* **INSTRUCTIONS FOR THE TASK**:
Down to the final line, write out the data below exactly.

* **MATERIAL PROVIDED**:

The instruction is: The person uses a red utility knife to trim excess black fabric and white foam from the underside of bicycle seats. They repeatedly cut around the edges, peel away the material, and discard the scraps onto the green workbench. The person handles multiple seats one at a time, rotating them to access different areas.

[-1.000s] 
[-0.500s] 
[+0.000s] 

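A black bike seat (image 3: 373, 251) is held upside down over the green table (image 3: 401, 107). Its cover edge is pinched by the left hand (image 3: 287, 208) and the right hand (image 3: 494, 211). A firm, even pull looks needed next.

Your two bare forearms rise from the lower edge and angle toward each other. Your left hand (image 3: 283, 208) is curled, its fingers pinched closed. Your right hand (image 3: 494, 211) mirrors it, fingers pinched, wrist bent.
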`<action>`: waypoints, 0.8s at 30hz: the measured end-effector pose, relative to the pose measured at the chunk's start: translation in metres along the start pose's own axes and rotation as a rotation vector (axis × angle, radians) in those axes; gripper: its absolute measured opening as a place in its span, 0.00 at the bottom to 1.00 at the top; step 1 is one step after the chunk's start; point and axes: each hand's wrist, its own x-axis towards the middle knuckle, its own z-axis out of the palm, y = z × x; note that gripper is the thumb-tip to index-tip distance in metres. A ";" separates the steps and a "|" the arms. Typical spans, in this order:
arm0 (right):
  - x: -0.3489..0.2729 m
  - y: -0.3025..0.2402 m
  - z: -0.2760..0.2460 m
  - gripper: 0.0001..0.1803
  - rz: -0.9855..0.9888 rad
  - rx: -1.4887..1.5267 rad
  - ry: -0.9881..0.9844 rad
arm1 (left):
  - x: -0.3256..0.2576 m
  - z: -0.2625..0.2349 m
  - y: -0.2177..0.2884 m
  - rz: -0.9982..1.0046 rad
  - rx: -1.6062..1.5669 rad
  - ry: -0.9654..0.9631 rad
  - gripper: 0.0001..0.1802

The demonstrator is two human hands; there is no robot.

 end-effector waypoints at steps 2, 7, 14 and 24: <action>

* **OUTPUT BELOW**:
The instruction is: The person uses a red utility knife to trim excess black fabric and white foam from the underside of bicycle seats. They repeatedly cut around the edges, peel away the material, and discard the scraps onto the green workbench. The person handles multiple seats one at a time, rotating them to access different areas.

[-1.000s] 
[-0.500s] 
[+0.000s] 

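A black bike seat (image 3: 373, 251) is held upside down over the green table (image 3: 401, 107). Its cover edge is pinched by the left hand (image 3: 287, 208) and the right hand (image 3: 494, 211). A firm, even pull looks needed next.

Your two bare forearms rise from the lower edge and angle toward each other. Your left hand (image 3: 283, 208) is curled, its fingers pinched closed. Your right hand (image 3: 494, 211) mirrors it, fingers pinched, wrist bent.
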`<action>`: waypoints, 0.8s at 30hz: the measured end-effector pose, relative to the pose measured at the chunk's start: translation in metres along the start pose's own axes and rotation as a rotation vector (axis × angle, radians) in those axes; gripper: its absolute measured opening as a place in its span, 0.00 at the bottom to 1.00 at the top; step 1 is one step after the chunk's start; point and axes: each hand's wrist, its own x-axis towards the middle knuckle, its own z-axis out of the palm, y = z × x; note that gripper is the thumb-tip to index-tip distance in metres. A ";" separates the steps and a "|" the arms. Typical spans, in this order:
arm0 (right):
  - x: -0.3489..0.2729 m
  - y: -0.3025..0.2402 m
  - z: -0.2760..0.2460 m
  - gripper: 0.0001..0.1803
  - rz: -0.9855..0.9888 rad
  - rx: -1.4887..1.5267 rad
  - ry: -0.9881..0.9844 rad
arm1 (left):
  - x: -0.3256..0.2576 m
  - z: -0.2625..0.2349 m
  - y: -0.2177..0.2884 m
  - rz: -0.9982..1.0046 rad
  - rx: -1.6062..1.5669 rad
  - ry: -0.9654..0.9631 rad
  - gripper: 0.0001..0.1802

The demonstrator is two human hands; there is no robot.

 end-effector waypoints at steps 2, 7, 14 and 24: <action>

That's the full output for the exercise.